REQUIREMENT: Provide the count of lines below that include the word "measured", without any accompanying remarks.

▶

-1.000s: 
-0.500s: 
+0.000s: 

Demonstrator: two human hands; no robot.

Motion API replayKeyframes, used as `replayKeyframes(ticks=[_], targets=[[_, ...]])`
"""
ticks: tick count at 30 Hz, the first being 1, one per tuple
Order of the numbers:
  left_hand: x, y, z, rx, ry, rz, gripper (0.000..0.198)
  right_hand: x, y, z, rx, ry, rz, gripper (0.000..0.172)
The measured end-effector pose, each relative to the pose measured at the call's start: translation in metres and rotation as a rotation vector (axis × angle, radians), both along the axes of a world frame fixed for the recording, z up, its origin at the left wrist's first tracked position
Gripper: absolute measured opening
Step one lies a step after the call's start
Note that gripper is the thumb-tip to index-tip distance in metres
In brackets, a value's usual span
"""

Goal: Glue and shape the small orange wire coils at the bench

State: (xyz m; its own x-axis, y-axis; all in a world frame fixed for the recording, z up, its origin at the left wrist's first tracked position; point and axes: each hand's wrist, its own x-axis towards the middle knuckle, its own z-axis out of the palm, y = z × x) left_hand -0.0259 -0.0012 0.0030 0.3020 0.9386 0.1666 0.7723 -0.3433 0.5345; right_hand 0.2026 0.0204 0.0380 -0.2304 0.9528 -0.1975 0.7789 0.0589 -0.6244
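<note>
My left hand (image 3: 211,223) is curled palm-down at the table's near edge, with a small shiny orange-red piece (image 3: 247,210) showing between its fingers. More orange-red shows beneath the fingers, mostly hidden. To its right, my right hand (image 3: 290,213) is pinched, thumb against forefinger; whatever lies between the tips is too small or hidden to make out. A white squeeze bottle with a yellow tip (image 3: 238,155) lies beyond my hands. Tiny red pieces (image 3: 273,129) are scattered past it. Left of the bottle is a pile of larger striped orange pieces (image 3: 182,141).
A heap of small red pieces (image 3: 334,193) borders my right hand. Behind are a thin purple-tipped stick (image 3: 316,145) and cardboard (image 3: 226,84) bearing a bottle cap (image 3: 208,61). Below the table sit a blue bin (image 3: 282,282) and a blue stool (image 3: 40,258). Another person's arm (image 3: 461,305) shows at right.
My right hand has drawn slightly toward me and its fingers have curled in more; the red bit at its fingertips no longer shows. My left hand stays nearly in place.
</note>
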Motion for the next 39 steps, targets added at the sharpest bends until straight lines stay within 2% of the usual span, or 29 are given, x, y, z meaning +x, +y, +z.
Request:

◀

RESPONSE: 2